Data extract: Begin

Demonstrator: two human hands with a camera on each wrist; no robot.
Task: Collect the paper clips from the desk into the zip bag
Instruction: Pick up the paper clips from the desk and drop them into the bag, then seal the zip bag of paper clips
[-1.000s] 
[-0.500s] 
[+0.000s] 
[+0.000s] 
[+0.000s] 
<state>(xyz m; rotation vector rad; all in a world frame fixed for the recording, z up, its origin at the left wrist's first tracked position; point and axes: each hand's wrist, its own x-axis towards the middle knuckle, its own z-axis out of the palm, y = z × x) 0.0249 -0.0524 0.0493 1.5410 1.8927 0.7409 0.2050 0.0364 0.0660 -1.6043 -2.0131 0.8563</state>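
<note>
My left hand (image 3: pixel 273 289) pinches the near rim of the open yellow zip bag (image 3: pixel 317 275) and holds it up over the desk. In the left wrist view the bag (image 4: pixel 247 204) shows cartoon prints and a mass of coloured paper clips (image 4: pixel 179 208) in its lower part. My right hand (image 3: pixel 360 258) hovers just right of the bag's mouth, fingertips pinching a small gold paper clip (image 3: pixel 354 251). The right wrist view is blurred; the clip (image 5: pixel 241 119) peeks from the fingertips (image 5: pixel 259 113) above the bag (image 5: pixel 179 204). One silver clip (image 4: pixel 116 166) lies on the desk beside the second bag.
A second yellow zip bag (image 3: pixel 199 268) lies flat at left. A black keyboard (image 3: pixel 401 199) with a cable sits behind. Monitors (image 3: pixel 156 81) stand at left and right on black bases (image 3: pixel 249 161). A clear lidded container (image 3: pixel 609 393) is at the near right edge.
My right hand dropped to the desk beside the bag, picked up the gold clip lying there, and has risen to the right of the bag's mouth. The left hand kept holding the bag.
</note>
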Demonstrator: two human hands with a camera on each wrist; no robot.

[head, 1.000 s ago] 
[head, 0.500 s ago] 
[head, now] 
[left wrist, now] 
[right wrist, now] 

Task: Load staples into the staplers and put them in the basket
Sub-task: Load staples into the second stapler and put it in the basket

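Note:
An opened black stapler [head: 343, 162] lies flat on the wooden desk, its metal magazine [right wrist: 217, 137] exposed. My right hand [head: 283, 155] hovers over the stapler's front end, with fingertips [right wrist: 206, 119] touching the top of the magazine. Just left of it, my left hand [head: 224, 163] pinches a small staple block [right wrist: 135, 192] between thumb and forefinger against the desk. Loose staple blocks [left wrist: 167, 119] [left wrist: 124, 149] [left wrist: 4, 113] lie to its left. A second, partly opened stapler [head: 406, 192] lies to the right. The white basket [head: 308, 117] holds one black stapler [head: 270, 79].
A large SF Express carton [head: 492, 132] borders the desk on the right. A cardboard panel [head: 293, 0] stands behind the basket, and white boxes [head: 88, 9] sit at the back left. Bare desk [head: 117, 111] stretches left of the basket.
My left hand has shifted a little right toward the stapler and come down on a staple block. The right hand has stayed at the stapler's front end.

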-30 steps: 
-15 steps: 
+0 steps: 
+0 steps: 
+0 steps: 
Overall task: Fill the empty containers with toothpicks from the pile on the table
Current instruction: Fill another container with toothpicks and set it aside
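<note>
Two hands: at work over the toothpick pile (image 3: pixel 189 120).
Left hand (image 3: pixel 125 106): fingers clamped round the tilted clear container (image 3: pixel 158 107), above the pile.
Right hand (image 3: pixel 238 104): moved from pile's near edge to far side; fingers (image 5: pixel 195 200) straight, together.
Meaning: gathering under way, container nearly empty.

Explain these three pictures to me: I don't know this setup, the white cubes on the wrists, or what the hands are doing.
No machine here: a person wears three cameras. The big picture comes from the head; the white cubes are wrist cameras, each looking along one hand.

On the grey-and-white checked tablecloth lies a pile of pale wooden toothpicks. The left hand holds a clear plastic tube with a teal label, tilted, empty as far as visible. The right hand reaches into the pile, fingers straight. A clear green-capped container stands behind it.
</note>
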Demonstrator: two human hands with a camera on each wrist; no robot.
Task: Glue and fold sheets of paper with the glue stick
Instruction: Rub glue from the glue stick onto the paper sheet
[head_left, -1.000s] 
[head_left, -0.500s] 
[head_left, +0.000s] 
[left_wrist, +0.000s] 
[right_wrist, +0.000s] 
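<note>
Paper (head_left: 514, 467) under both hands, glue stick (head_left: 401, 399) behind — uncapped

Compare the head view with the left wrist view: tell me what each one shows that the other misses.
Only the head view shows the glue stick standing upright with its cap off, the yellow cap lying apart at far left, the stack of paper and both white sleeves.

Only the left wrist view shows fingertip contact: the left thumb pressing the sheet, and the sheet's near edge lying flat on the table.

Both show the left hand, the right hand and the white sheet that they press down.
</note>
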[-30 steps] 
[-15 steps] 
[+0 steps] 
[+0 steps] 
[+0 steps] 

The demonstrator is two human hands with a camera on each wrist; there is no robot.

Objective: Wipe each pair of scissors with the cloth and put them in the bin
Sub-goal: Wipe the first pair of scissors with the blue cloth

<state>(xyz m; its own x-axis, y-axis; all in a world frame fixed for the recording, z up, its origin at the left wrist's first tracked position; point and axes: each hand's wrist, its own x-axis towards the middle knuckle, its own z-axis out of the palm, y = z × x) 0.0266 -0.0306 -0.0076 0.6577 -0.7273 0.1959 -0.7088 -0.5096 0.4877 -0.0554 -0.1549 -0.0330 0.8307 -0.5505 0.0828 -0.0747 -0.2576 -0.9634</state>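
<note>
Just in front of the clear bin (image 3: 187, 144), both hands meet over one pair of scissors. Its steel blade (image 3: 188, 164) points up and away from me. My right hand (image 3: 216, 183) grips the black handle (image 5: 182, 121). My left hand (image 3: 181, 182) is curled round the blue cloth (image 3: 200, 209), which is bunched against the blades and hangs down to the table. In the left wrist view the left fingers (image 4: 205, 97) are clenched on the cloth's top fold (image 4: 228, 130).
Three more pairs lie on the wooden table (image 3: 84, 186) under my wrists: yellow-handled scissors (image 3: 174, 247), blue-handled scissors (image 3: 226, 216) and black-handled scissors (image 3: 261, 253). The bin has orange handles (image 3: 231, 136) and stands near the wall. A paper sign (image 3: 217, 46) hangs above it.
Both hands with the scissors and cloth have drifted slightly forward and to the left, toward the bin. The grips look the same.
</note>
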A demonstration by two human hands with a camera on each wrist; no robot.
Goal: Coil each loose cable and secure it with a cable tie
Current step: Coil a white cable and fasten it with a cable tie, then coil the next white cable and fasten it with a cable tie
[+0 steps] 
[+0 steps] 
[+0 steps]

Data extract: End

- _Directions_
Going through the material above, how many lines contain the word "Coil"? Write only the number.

- _Answer for this exercise_
2